Quincas terminou a sua mensagem enfatizando que as reclamações são gritantes demais e a população se sente, totalmente, indignada.
Quintiliano pediu a palavra, e exaltado, comentou que parecia piada de mal gosto, pois o slogan é “a empresa está ligada na sua energia”, quando na verdade, sempre está sendo desligada a nossa energia.
Filomena interveio contando, que toda suada, mas bem animada e motivada com a compra do ar-condicionado, chamou o técnico que instalou o equipamento. Feliz entrou para o quarto, fechou a porta, a janela, ligou o aparelho. O ambiente começou a ficar fresquinho, gostoso, porém, subitamente, veio o apagão. Ela esperou um certo tempo. Nada de energia voltar. Ficou irada, furiosa. Um pesadelo. Dormiu sem estrear ou sentir o gostinho do sonho de consumo nesse dia quente de verão. Verão nada, estamos no início da primavera.
Joelmir, um ancião sexagenário, com sua experiência de vida não se sentia alterado ou inquieto. Com calma proferiu que tudo isso é normal. Das mãos do ser humano ocorrem falhas, resulta em erros. Temos que praticar, copiosamente, a paciência. Somente Deus pode criar algo que seja perfeito.
A única luz,
Que nunca se apaga,
É Cristo, o Jesus,
Crucificado no calvário,
Que lá no alto, morreu na cruz.
Houve um breve silêncio. Cabeças abaixaram-se. Contudo, rapidamente, os ânimos se agitaram novamente e a discussão avançou.
A coisa ficou feia quando o Cipriano gritou:
– É inadmissível! A concessionária tem que respeitar o cidadão, oferecer um excelente serviço. Não é de graça. Estamos pagando bem caro por esta energia e exigimos, no mínimo, a devolução de um produto de qualidade.
Quilhermina, dona de casa, trouxe à tona mais um problema:
– A nossa cidade é uma fartura. Falta luz e agora está faltando água também. Têm dias que passamos a manhã ou a tarde, inteiras, sem um pingo de água saindo das torneiras. É preciso, urgente, tomarmos providências.
Calma! A falta de água é assunto para ser deliberado em uma distinta ocasião.
Houveram mais algumas falas inflamadas. Por fim chegaram no consenso que os problemas e as falhas diagnosticadas foram.

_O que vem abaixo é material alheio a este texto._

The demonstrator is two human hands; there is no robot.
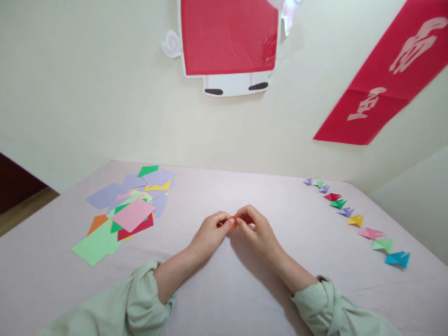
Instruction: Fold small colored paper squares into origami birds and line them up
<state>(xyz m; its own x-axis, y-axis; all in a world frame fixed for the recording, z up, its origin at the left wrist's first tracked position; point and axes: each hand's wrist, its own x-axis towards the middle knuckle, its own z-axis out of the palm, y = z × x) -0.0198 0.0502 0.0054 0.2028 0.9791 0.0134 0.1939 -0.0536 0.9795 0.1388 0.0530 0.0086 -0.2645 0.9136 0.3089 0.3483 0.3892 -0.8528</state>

Quincas, de posse novamente do microfone, vociferou:
– Quais as soluções nós, comunidade, iremos apontar para resolver essas questões?
Vários se manifestaram ao mesmo tempo.
Um de cada vez, por favor! Foi o que se ouviu por último, pois, neste exato momento, as luminárias piscaram, enfraqueceram e... apagaram de vez.
Sem acreditar, uma voz ecoou:
– Acabou a luz?
Alguém bradou alto:
– Sim, de novo.
Nervosismo, alteração de ânimo, decepção, descrença, eram os sentimentos “claros” neste instante.
Em meio à agitação, aguardaram. Tentaram entrar em contato com a empresa. Poucos minutos a concessionária de energia respondeu que já estavam trabalhando para reparar o apagão e pediram para aguardarem. A escureza permaneceu.
Bom... então, um a um, usando a claridade da tela do celular e os faróis dos carros, retornaram às suas casas.
Adriano Aparecido Nogueira
Ribas do Rio Pardo/MS, 10 de outubro de 2023.